In this project, we want to reveal the failure rate of Spar Nord ATMs by AIM ID. Spar Nord can adjust the strategy for operation improvement.
We can easily identify the outliers in funnel plot. Hence we will create a funnel plot. Number of records set as x and failure rate set as y in the plot.
Spar Nord Failure Rate by Funnel Plot
packages = c('tidyverse','plotly')
for (p in packages){
if(!require(p,character.only = T)){install.packages(p)
}
library(p,character.only = T)
}
In our project, Spar Nord Open Data will be used. The dataset contains information about the location of the ATM, manufacturer, currency, cardtype, weather conditions, etc. Please Download the data here.The original data set is in csv format.
In the code chunk below, read.csv() of readr is used to import atm_all.csv into R and parsed it into tibble R data frame format.
data = read.csv("data/atm_all.csv")
We identify the situation by ATM_ID and month, and filter out inactive ATMS.
data1<- data %>%
filter(atm_status=="Active")%>%
select(atm_id,atm_location,message_text,weather_main,month)%>%
group_by(atm_id,month,atm_location)%>%
summarise(Total_Number = n())
data2<- data %>%
filter(atm_status=="Active")%>%
select(atm_id,atm_location,message_text,weather_main,month)%>%
filter(message_text != '')%>%
group_by(atm_id,month,atm_location)%>%
summarise(Failure_Number = n())
data3 <- merge(x=data1,y=data2,by = c("atm_id","month","atm_location"))

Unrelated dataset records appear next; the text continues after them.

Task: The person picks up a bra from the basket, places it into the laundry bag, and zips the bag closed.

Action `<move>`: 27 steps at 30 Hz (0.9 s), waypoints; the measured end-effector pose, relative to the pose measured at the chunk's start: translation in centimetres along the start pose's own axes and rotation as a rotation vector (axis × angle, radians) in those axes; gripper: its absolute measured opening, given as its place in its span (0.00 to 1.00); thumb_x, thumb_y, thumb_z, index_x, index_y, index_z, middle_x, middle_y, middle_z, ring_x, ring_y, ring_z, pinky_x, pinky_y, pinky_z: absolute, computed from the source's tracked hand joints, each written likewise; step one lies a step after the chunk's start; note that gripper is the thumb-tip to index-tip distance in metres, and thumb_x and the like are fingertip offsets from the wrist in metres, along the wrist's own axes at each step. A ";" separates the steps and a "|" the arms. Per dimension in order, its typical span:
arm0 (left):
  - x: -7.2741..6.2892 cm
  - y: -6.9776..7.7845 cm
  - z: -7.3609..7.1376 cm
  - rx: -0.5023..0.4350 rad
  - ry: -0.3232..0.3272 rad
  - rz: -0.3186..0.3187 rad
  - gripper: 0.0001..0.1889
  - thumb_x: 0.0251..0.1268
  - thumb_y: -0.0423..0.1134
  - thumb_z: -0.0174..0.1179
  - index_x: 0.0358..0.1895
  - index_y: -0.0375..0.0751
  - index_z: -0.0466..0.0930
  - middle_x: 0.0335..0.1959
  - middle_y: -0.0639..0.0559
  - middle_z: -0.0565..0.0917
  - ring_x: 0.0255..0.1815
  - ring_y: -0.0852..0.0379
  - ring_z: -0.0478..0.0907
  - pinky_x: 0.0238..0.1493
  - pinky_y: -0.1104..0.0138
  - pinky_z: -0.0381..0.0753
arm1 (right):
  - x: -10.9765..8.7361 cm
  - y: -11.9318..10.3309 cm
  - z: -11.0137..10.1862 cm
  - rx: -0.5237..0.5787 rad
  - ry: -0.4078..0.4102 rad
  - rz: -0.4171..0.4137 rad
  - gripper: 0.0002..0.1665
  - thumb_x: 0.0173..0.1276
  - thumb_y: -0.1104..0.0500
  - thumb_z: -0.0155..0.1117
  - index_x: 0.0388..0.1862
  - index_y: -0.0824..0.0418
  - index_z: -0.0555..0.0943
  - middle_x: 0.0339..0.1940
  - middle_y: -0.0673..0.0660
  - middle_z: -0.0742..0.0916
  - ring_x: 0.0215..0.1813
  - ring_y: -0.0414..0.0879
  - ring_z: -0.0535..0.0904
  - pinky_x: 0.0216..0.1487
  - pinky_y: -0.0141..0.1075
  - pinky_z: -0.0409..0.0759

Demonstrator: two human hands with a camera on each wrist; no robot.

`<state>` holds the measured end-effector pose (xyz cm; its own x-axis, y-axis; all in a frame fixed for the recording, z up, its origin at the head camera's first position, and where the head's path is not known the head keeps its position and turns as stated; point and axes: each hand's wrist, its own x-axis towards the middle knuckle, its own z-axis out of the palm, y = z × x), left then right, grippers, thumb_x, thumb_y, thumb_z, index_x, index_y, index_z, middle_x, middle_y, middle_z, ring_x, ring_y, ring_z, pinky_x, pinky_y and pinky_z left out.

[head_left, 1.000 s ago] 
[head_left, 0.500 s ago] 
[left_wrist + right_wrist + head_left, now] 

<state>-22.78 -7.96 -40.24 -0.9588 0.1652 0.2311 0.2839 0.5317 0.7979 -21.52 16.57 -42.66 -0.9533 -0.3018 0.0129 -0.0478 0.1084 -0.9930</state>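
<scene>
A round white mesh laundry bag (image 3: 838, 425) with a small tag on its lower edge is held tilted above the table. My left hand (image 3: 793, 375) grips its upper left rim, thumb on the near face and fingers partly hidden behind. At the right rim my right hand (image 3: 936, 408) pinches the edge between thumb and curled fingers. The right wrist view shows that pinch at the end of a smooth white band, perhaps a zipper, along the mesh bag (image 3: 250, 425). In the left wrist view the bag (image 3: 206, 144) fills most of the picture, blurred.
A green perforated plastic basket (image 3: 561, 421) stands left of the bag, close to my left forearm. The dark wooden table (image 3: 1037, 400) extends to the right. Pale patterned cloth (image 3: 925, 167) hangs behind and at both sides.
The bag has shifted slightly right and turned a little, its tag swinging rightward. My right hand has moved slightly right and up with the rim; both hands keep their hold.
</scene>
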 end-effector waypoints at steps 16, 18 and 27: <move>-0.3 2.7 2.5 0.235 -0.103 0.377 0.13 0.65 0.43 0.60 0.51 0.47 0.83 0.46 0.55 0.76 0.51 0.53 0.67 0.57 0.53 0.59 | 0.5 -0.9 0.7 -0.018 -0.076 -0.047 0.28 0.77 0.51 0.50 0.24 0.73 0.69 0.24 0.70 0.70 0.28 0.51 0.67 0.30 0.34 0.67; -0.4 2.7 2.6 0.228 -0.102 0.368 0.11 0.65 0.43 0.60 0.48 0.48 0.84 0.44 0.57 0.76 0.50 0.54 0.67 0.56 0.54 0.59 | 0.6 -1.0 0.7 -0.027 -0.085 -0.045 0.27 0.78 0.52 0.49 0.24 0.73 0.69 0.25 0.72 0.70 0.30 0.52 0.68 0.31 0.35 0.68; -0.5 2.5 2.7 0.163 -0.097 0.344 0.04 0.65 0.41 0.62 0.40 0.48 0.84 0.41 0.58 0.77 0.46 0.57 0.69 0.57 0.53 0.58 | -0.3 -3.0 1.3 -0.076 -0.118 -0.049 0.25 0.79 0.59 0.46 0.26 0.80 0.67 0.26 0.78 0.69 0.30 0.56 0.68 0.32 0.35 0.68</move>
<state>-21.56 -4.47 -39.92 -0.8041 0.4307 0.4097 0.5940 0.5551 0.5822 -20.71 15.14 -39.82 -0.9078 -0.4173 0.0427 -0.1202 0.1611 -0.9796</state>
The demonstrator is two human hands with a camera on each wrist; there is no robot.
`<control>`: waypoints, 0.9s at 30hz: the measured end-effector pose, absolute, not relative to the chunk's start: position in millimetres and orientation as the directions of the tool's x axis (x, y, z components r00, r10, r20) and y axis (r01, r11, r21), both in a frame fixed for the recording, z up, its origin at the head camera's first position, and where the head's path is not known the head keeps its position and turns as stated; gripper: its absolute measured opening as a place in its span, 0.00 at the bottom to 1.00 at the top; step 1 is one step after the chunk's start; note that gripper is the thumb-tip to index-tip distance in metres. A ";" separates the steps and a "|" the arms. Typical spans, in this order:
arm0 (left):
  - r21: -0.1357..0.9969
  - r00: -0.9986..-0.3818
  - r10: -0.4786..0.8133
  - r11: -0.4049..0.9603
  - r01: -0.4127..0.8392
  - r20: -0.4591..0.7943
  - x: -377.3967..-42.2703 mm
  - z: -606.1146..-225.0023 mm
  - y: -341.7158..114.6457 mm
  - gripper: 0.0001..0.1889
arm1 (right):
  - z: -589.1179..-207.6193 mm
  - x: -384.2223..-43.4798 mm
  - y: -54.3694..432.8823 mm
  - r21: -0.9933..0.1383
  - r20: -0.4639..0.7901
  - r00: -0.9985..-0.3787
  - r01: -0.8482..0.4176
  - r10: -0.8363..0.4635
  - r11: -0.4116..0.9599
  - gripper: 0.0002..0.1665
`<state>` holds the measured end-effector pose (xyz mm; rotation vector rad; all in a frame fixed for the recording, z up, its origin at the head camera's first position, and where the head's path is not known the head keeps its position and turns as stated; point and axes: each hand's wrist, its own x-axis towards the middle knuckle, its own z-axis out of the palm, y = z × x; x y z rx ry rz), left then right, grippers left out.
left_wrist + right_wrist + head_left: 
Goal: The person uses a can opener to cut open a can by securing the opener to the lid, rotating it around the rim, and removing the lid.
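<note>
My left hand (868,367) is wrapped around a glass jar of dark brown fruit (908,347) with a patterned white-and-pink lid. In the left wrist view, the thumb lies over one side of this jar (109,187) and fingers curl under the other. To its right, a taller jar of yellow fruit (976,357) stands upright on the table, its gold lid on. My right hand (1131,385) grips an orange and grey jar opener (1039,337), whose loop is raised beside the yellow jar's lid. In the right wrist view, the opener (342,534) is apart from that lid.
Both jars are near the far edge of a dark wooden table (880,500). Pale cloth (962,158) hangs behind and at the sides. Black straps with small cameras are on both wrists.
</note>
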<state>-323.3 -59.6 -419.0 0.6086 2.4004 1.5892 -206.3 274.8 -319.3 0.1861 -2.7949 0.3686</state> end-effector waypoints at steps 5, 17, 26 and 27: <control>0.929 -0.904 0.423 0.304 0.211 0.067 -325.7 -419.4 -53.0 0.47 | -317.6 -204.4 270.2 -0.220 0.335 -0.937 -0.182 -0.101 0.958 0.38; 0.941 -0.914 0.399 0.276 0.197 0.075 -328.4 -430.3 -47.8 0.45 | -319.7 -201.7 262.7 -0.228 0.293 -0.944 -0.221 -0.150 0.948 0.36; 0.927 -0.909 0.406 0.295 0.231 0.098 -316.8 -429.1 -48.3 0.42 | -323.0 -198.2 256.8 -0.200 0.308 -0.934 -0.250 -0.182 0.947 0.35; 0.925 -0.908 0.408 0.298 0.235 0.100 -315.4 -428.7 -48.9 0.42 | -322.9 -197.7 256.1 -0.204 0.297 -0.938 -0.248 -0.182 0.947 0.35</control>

data3$Failure_Rate = (data3$Failure_Number/data3$Total_Number)
At first, we can show the points by x and y in the plot. x is the total number of records and y is failure rate.
x = data3$Total_Number
y = data3$Failure_Rate
ggplot(data3,aes(x=x,y=y))+
geom_point()
At first, we can show the points by x and y in the plot. x is the total number of records and y is failure rate.
x = data3$Total_Number
y = data3$Failure_Rate
data3$month=factor(data3$month, levels = month.name)
p_plot <- ggplot(data3,aes(x=x,y=y,color=atm_location))+
geom_point(aes(frame=month,ids=atm_id))
ggplotly(p_plot)
We need caculate the se for failure rate and weighted mean of y.
y.se <- sqrt(y*(1-y)/x)
df <- data.frame(data3$atm_id,x, y, y.se)
names(df)[1]<-paste("Atm_ID")
y.fem <- weighted.mean(y, 1/y.se^2)
## lower and upper limits for 95% and 99.9% CI, based on FEM estimator
number.seq <- seq(0.001, max(x), 0.1)
number.ll95 <- y.fem - 1.96 * sqrt((y.fem*(1-y.fem)) / (number.seq))
number.ul95 <- y.fem + 1.96 * sqrt((y.fem*(1-y.fem)) / (number.seq))
number.ll999 <- y.fem - 3.29 * sqrt((y.fem*(1-y.fem)) / (number.seq))
number.ul999 <- y.fem + 3.29 * sqrt((y.fem*(1-y.fem)) / (number.seq))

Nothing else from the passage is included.